The 25th anniversary of the first free ascent of The Nose, carried out in 1993 by Lynn Hill, is unfolding into a stellar year. While yesterday we reported about Japan’s Keita Kurakami and his rope solo free ascent of this famous El Capitan big wall, the huge news coming out of Yosemite today is that over the last weekend 15-year-old Connor Herson made a free ascent of this climb, too.
In doing so, Connor has become the youngest person to make a free ascent of the coveted route famously established over a period of 47 days in 1958 by Warren Harding, Wayne Merry and George Whitmore. Furthermore, he has done so in incredibly fine style: no fixed ropes and extremely quickly, working and sending the route in between school commitments.
Writing to planetmountain.com, Connor’s father Jim explained "It was a lot of fun watching Connor redpoint The Nose. It was a single push, three day ascent. Connor led all the pitches placing all gear on lead. In the first two days, he led the first 26 pitches to the Changing Corners crux with no falls. But the Changing Corners pitch was blocked by fixed lines left by a free climber. I jugged up the fixed lines and moved them out of the way, but by the time I moved the fixed ropes there was only time for one attempt. Connor came so close to redpointing the Changing Corners first go! But he fell at the last move. A small rest and I think he could have redpointed it, but it was too dark. The next morning he redpointed the Changing Corners and then free climbed to the summit. It was a blast! It was his second time leading the entire route."
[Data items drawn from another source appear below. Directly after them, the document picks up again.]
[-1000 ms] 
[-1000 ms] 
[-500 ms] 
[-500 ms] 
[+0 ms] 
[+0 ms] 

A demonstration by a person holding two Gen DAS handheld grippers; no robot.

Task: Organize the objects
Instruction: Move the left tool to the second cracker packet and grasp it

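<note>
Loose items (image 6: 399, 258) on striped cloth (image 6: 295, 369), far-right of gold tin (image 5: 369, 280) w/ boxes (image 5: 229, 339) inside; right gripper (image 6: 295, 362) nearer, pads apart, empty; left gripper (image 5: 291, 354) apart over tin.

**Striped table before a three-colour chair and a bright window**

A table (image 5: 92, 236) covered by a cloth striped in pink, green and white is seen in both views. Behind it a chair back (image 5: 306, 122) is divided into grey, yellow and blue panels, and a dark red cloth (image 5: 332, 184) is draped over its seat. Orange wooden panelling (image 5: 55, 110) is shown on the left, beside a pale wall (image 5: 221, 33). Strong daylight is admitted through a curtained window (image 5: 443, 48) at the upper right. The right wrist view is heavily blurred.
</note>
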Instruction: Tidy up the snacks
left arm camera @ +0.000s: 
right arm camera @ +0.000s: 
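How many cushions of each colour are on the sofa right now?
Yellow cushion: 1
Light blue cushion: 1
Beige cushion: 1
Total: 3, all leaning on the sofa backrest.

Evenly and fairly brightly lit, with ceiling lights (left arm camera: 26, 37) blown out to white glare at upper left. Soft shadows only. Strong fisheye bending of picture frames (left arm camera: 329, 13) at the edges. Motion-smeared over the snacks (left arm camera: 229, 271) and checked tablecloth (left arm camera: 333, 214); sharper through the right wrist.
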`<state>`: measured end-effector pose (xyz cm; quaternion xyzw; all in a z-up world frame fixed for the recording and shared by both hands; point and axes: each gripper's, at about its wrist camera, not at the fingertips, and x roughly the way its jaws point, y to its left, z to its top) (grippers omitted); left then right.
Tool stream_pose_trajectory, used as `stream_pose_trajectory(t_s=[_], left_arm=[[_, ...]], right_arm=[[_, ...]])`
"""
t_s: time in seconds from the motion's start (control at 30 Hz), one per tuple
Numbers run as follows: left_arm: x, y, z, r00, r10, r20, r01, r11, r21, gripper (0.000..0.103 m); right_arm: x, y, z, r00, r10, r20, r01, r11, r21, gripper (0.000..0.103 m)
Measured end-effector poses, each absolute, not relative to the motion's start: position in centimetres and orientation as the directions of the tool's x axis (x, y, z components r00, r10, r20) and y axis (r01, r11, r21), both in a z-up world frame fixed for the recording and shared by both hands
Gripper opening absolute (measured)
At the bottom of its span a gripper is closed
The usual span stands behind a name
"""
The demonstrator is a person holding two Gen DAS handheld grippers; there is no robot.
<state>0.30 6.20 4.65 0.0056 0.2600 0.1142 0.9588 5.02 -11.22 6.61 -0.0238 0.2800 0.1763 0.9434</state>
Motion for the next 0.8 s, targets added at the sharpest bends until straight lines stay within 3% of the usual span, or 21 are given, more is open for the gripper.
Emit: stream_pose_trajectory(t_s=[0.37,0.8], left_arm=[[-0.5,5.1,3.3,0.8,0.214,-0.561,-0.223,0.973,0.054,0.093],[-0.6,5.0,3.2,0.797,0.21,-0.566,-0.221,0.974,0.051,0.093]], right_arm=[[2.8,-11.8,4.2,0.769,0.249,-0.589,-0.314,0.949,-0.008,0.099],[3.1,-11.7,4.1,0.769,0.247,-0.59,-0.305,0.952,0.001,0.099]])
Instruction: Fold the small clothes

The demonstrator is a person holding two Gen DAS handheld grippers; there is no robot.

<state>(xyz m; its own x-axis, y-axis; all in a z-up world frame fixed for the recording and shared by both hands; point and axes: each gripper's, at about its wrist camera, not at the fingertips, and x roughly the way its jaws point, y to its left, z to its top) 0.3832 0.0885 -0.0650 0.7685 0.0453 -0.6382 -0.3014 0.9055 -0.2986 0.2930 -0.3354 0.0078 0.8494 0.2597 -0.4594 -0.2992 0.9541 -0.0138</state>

Connor had attempted the lead a few weeks earlier but was forced back by the crux. While the age of Connor is certainly astounding and likely to be what most will remember, his father believes that the historical significance of the ascent is not so much this young age but how quickly Connor put it together. "He spent 16 days total on the route, almost all one or two day weekend trips with a 9hr commute" explained Jim, adding "Most of those days represent less than an hour or two of working the crux pitches as we'd have to hike to the top to work the Changing Corners or climb from the bottom to work the Great Roof which is 19 pitches up. Most importantly, he did it without using fixed ropes and without missing a day of school!"
Free ascents of The Nose can be counted on the fingers of two hands. After her ground-breaking first free ascent of The Nose over a four-day period in mid-September in 1993, in September 1994 Lynn Hill made her era-defining sub 24-hour free ascent of The Nose with Steve Sutton. Tommy Caldwell and Beth Rodden swung leads and free climbed The Nose in 2005, and Caldwell climbed the route free in just 11 hours a fortnight later during his Nose + Freerider 24-hour double. In November 2014 Dutchman Jorg Verhoeven climbed The Nose free in three days, while Keita Kurakami required five days for his rope solo free ascent this autumn. For the record, in 1998 America’s Scott Burke free climbed all the route except for the crux pitch, The Great Roof, which he was forced to climb on toprope as it was wet at the time.
Connor had completed The Nose in a day without jumars when he was 13 and 14 years old, and with his repeats of the sports climbs Southern Smoke and Lucifer at Red River Gorge he has redpointed up to 5.14c (8c+). When not at school and out about rock climbing, he also happens to be an extremely talented cross country runner.